** REQUIREMENT **
The reply should hold every line of the data below, unchanged, and none of the pictures.

** INFORMATION PROVIDED **
════════════════

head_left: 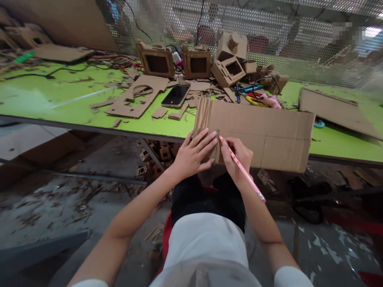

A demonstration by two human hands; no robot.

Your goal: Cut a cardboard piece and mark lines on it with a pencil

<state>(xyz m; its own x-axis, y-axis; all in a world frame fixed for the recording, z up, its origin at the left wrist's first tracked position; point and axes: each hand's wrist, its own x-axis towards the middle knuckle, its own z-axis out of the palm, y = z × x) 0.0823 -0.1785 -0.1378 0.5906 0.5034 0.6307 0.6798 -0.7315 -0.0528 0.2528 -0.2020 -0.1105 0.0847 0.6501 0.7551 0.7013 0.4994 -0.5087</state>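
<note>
Nearest you, your left hand (194,153) lies flat, fingers (206,139) spread and pressing a narrow cardboard strip (216,146) against the near corner of the cardboard sheet (263,133); it grips nothing, only pins the strip down. Just beside it, your right hand (237,157) has its fingers closed around a pink pencil (243,171), tip set at the strip's top edge, the shaft running back along your forearm. Judging by this, marking is under way along the strip; no fresh cut shows at that corner, so cutting looks still to do. The sheet is brown corrugated board, a flattened box panel with fold creases, its left end ribbed, overhanging the front edge of the green surface (60,103). Farther out: a black phone (176,95) among offcuts, a cut-out cardboard panel (137,97), then several assembled cardboard boxes (155,59) near the perforated metal screen (269,36).
</note>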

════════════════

** EXERCISE ANSWER **
head_left: 

A demonstration by two human hands; no robot.

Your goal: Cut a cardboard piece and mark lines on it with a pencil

<state>(xyz m; its own x-axis, y-axis; all in a world frame fixed for the recording, z up, its origin at the left wrist's first tracked position; point and axes: each hand's wrist, its own x-axis towards the middle knuckle, its own z-axis out of the palm, y = z × x) 0.0823 -0.1785 -0.1378 0.5906 0.5034 0.6307 0.6798 -0.7315 -0.0528 0.2528 -0.2020 -0.1105 0.0847 0.6501 0.7551 0.7013 0.4994 -0.5087</state>
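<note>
Nearest you, your left hand (194,153) lies flat, fingers (206,139) spread and pressing a narrow cardboard strip (216,146) against the near corner of the cardboard sheet (263,133); it grips nothing, only pins the strip down. Just beside it, your right hand (237,157) has its fingers closed around a pink pencil (243,171), tip set at the strip's top edge, the shaft running back along your forearm. Judging by this, marking is under way along the strip; no fresh cut shows at that corner, so cutting looks still to do. The sheet is brown corrugated board, a flattened box panel with fold creases, its left end ribbed, overhanging the front edge of the green surface (60,103). Farther out: a black phone (176,95) among offcuts, a cut-out cardboard panel (137,97), then several assembled cardboard boxes (155,59) near the perforated metal screen (269,36).
</note>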

Nothing more remains in this exercise.